The required answer is the data below, restated word for word with images omitted.
#### Input data ####
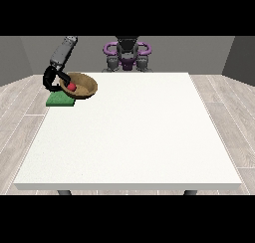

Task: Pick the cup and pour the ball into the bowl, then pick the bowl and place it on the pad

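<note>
Currently my hand at view's left (51, 76) grips wooden bowl (85, 85) by near rim, fingers curled round it. Red ball (71, 87) inside bowl, just beside my fingers. Bowl tilted, partly over green pad (61, 100) lying below hand, at table (134, 137) corner. Judgement: level bowl, centre over pad, lower until base sits flat, release only then; ball may roll out if tilt grows. Cup not seen. Other hand not visible. No brands, labels, writing legible.

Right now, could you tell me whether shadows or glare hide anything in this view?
Front view: even light, no glare on the white table; the red ball reads clearly inside the bowl; the black hand at the view's left stays dark, so its fingers are hard to read.
</note>
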Available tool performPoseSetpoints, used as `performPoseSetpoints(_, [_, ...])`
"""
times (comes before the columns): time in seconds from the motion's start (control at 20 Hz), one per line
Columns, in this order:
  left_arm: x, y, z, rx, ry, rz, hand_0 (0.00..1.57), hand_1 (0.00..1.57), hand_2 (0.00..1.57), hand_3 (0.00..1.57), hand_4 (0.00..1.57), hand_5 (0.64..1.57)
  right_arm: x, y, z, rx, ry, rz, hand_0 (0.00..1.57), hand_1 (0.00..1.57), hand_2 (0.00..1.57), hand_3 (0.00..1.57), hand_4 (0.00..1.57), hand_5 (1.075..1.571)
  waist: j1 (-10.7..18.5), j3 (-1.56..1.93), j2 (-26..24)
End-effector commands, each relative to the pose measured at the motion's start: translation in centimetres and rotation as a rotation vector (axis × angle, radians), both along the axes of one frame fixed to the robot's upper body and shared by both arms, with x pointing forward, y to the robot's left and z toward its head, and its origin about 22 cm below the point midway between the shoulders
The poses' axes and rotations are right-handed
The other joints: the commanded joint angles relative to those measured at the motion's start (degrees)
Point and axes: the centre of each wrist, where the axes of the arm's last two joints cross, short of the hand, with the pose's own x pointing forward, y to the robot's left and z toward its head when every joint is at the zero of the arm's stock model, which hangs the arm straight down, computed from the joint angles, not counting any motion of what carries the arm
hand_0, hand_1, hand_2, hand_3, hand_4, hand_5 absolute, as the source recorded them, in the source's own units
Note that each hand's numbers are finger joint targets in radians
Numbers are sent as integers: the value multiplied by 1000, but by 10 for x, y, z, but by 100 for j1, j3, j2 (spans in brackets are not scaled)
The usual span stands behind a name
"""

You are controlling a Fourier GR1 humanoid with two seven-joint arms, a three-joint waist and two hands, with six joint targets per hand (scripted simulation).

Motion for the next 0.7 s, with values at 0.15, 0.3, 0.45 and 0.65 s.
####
▶ _Answer box_:
Task: Pick the cup and pour the ball into the bowl, then pick the bowl and place it on the pad

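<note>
Currently my hand at view's left (51, 76) grips wooden bowl (85, 85) by near rim, fingers curled round it. Red ball (71, 87) inside bowl, just beside my fingers. Bowl tilted, partly over green pad (61, 100) lying below hand, at table (134, 137) corner. Judgement: level bowl, centre over pad, lower until base sits flat, release only then; ball may roll out if tilt grows. Cup not seen. Other hand not visible. No brands, labels, writing legible.

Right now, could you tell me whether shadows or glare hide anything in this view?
Front view: even light, no glare on the white table; the red ball reads clearly inside the bowl; the black hand at the view's left stays dark, so its fingers are hard to read.
</note>
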Available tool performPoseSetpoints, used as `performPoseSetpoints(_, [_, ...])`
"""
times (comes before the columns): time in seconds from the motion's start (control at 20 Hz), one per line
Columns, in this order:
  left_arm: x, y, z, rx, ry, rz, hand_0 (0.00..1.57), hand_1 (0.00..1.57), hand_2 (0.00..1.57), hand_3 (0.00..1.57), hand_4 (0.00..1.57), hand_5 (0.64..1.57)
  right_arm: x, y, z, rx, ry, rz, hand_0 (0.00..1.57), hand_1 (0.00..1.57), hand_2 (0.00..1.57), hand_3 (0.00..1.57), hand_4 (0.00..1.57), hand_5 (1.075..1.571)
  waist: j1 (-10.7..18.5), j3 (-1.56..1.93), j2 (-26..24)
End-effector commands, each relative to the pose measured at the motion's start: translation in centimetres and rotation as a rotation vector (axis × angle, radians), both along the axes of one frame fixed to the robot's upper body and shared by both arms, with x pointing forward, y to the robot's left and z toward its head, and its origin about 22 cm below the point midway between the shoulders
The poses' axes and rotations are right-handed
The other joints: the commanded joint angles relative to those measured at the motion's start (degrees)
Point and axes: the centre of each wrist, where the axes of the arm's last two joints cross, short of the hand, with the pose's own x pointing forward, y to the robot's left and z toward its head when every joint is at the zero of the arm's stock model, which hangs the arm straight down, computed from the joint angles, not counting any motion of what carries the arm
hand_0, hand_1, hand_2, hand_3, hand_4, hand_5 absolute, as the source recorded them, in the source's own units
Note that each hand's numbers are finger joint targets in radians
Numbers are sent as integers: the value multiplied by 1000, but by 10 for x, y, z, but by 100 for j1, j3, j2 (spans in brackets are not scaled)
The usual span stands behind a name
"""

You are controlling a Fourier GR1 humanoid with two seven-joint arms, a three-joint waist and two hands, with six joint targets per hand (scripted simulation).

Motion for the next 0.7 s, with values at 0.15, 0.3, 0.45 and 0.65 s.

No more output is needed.